··· Given data ···
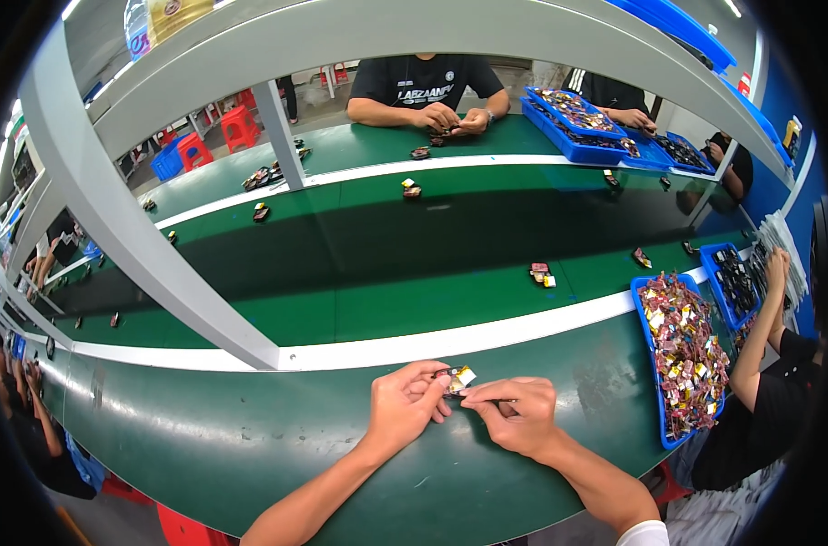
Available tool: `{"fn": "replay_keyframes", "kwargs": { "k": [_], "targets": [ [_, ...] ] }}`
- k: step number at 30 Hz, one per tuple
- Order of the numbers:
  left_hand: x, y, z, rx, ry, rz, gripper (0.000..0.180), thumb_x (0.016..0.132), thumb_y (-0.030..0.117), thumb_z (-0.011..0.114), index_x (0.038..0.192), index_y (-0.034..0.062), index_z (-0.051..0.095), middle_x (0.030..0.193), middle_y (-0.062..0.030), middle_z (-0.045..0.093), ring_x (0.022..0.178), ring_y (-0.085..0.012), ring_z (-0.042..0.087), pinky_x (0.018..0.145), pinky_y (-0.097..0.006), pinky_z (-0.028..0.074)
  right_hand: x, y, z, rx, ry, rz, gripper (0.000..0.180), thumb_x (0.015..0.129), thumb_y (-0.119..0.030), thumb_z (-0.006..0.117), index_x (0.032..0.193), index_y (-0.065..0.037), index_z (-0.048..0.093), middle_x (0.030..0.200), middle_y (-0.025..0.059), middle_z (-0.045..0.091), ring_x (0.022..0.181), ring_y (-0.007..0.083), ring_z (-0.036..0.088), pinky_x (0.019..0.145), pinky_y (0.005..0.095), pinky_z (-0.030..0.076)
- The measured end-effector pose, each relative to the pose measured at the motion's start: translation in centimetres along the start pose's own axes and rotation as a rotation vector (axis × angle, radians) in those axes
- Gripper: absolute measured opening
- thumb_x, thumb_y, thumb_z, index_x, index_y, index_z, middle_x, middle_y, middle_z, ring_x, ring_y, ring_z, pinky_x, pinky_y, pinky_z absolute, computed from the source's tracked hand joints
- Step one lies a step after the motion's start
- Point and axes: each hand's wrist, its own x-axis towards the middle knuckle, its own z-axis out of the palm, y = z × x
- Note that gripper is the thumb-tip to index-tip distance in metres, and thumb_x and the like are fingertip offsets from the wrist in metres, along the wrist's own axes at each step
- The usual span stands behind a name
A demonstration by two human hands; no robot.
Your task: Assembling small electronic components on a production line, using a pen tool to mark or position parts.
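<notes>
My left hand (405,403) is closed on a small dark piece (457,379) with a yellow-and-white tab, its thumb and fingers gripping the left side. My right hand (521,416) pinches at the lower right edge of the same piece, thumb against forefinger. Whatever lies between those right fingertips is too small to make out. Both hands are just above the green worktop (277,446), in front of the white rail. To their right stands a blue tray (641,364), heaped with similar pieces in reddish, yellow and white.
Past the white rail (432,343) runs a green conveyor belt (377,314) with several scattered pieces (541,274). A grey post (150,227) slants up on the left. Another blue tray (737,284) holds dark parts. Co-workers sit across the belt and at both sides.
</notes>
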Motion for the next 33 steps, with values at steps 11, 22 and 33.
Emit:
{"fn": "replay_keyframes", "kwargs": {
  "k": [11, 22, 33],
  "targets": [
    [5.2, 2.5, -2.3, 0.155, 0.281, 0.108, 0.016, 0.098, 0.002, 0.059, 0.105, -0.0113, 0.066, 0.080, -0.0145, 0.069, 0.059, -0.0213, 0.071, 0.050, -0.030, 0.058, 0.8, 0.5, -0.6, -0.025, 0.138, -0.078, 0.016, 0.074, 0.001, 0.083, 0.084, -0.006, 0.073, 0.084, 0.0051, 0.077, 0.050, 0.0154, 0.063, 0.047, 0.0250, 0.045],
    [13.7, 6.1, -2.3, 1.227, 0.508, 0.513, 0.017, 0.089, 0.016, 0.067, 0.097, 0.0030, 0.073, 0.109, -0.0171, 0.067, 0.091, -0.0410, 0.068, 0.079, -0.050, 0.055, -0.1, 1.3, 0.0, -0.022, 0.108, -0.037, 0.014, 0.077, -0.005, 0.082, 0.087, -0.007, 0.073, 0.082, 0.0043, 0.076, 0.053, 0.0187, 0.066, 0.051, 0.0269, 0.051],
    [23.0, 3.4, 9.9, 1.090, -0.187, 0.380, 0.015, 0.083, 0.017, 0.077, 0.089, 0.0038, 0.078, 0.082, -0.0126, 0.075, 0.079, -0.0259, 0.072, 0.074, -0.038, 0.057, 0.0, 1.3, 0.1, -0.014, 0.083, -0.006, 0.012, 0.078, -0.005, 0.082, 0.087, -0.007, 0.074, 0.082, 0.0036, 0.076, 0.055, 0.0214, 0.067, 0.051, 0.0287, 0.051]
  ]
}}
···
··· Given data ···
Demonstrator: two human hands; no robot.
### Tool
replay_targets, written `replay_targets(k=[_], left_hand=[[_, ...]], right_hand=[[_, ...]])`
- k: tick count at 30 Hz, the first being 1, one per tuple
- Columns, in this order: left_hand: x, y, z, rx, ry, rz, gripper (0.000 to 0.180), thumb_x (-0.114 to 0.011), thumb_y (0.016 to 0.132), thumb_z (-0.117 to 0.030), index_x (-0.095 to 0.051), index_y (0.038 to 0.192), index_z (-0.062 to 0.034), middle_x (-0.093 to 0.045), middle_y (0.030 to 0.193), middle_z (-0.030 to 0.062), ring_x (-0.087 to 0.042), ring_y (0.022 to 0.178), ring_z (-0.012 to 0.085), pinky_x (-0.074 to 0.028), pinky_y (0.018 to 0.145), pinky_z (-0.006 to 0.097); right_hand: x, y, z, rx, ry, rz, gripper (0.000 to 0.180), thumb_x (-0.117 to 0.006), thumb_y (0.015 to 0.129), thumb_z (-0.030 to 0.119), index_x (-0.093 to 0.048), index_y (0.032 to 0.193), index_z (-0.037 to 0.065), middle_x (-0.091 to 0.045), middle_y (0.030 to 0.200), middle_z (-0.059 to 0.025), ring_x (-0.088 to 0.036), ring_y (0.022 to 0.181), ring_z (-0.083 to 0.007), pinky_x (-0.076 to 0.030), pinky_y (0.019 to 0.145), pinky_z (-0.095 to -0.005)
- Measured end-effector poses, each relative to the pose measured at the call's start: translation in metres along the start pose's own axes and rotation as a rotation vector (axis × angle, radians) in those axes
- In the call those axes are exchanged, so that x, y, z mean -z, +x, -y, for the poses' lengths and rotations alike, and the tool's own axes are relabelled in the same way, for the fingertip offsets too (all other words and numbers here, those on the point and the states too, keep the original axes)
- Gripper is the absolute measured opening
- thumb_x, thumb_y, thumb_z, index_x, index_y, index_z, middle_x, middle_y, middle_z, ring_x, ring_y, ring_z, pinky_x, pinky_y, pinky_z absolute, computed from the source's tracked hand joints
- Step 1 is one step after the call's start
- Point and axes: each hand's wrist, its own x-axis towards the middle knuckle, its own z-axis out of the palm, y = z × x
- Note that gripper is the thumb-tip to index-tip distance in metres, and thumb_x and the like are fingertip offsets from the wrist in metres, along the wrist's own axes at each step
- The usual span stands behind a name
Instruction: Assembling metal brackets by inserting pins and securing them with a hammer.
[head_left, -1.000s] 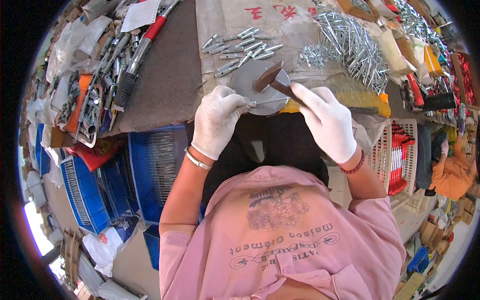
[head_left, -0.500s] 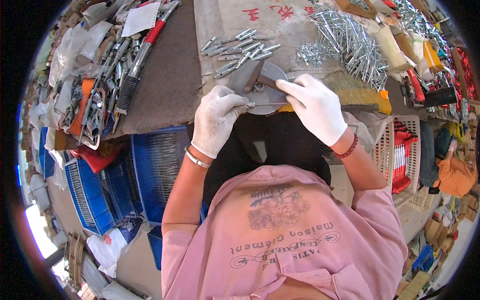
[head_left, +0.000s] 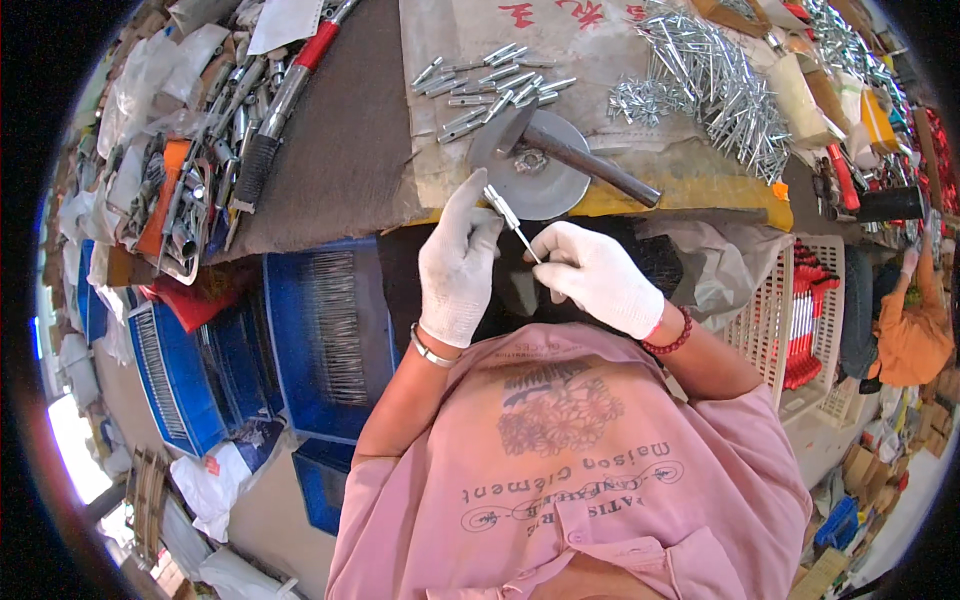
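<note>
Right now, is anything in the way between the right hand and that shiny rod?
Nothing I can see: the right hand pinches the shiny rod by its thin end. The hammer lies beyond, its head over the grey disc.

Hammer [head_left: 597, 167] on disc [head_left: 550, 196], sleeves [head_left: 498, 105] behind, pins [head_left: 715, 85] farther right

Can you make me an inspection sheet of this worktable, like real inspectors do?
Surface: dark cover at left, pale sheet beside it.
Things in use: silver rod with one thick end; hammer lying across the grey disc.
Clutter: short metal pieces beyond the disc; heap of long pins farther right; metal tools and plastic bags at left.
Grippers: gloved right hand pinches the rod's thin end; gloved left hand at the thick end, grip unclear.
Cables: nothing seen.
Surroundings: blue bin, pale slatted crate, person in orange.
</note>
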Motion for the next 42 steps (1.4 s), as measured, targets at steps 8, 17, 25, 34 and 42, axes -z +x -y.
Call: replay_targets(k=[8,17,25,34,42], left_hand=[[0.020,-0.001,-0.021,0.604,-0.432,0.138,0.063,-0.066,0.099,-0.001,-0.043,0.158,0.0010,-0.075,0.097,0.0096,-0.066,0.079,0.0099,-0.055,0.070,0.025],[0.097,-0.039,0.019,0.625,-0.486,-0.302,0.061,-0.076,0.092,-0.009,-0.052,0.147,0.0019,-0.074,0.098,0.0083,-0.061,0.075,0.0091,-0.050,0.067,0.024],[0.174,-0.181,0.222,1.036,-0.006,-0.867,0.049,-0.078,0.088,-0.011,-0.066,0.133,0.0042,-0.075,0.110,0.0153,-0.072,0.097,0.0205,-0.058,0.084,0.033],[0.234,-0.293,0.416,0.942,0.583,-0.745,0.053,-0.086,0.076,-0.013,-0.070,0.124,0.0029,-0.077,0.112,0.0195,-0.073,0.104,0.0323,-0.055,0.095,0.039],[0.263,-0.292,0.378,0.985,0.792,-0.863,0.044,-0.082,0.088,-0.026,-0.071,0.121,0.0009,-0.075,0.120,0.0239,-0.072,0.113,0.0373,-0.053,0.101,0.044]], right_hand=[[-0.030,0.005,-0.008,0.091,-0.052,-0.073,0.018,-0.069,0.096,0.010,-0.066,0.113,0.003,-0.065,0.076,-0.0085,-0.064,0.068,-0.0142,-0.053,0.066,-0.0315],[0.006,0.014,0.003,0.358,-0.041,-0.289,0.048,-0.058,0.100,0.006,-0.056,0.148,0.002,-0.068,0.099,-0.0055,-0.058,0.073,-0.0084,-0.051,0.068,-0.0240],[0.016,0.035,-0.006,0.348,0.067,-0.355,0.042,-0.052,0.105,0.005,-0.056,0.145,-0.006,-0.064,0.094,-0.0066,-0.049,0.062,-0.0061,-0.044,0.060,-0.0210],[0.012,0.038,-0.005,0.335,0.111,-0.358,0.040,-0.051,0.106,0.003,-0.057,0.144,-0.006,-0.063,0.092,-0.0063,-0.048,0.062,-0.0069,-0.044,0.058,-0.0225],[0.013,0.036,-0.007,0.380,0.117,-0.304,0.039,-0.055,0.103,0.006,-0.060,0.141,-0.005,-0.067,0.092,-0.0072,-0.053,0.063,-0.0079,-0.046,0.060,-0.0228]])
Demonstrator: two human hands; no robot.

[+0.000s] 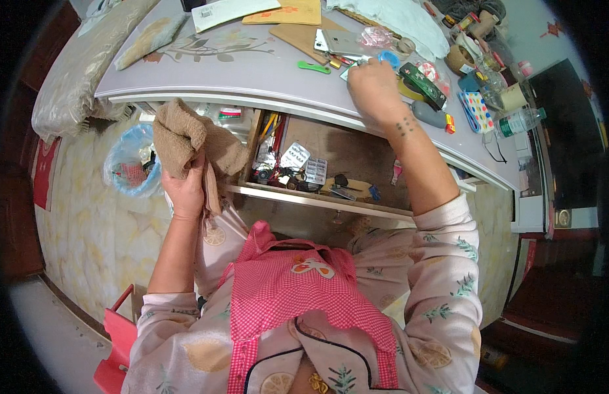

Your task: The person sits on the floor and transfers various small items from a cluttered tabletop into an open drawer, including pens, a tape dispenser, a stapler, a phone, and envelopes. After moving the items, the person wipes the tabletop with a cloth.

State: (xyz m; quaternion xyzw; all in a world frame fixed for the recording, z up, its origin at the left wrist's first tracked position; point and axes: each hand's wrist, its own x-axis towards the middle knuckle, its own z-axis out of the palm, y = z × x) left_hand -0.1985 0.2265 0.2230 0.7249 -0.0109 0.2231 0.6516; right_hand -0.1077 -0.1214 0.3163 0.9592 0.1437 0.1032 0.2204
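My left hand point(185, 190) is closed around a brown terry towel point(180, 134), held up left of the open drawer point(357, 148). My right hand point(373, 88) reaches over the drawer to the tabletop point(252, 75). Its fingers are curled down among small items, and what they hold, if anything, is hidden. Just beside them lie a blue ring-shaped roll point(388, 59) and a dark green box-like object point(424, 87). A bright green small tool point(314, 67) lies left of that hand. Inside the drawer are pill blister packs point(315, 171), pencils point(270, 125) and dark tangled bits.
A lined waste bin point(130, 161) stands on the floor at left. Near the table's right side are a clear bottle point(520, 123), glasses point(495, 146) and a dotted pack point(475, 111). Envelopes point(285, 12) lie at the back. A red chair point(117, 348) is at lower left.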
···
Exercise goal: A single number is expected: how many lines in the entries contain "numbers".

Exercise response: 2